> [TASK TO COMPLETE] Could you copy the data that follows exactly as written, but drop the pictures?

> [SOURCE DATA]
Content starts

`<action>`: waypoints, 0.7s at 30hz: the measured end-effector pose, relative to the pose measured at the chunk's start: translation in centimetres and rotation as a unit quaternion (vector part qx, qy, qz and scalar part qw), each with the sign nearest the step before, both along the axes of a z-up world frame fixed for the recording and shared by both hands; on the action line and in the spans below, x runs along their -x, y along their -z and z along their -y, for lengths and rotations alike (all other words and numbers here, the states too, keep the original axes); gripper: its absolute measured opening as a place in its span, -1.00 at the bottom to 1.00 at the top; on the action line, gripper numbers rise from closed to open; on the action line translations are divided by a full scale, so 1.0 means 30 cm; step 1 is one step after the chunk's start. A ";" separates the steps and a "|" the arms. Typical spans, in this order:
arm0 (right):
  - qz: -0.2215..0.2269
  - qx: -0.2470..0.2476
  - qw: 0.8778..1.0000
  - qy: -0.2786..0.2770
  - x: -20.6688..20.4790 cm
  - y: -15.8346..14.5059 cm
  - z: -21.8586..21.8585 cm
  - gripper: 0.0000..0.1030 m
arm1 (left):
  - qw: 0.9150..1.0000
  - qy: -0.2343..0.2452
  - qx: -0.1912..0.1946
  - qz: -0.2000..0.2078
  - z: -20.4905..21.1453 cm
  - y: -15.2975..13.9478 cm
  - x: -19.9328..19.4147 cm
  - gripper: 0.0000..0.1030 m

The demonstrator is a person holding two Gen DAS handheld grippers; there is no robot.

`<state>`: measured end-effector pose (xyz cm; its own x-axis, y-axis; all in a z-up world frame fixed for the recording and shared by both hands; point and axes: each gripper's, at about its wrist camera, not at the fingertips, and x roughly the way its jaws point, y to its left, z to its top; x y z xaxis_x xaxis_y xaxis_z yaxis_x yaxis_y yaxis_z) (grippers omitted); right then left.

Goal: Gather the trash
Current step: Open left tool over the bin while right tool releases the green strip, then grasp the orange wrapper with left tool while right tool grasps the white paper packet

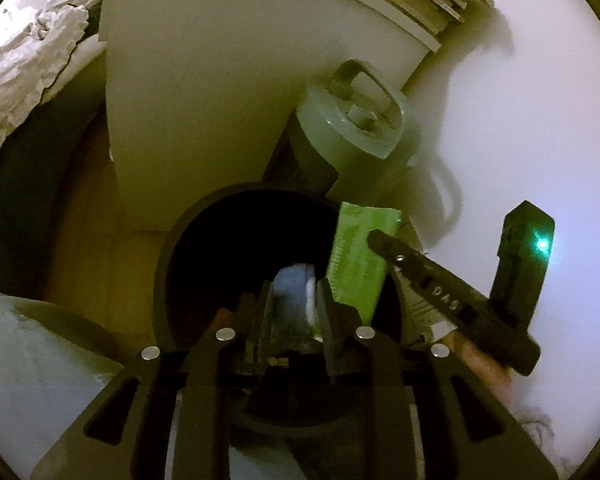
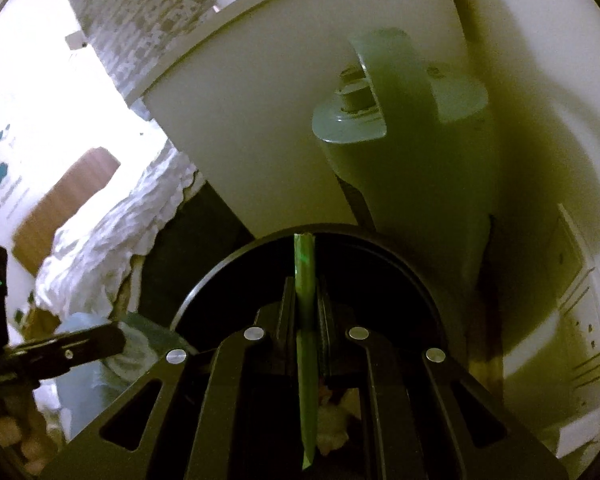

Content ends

> [SOLUTION BELOW]
`<action>`: waypoints, 0.7s at 30hz: the measured end-effector pose, relative to the pose measured at the chunk's start: translation in centimetres and rotation as a unit quaternion (vector part qx, qy, qz and scalar part qw), each with the sign nearest the step before, both along the axes of a z-up world frame fixed for the recording and shared by both hands; on the action line and in the spans below, x runs along their -x, y along their -z and z along their -y, for lengths and rotations alike (all other words and numbers here, the states too, keep the original axes); gripper: its absolute measured opening as a place in its span, -1.00 at the bottom to 1.00 at the top; on the action line, gripper numbers rise from closed to open; on the action line translations are divided by a full scale, so 1.0 means 30 cm; step 1 is one step after the chunk's start. A ";" separates the steps and a "|" the arms. Typical spans, in this order:
arm0 (right):
  - qz: -0.2215..0.2269
  - qx: -0.2470..0.2476
  - qw: 0.8778..1.0000
  - qy: -0.2786..0.2770
  - x: -20.6688..20.4790 cm
  - y: -15.8346..14.5059 cm
  - z: -21.8586..21.8585 cm
  - gripper: 0.0000..0.1030 m
arm1 (left):
  - qw: 0.9150..1.0000
  - qy: -0.2343..0.2452
  - qx: -0.1912..0.1946
  - qz: -0.2000..0.2078
  - z: -20.4905..21.1453 cm
  - y: -15.2975..13.9478 cm
  - x: -19.9328..19.4147 cm
  - gripper: 0.0000..0.1030 m

The demonstrator is a person holding two Gen DAS handheld grippers; there is no robot.

`<state>`: measured end-effector pose (xyz cm; its own x-axis, y-axis; all in a z-up world frame fixed for the recording and shared by both hands; point and axes: each gripper's, at about its wrist camera, not at the fingertips, and x roughly the way its jaws point, y to its left, z to its top; x y z xaxis_x xaxis_y xaxis_z yaxis_x yaxis_y yaxis_z) (grippers omitted); right then left.

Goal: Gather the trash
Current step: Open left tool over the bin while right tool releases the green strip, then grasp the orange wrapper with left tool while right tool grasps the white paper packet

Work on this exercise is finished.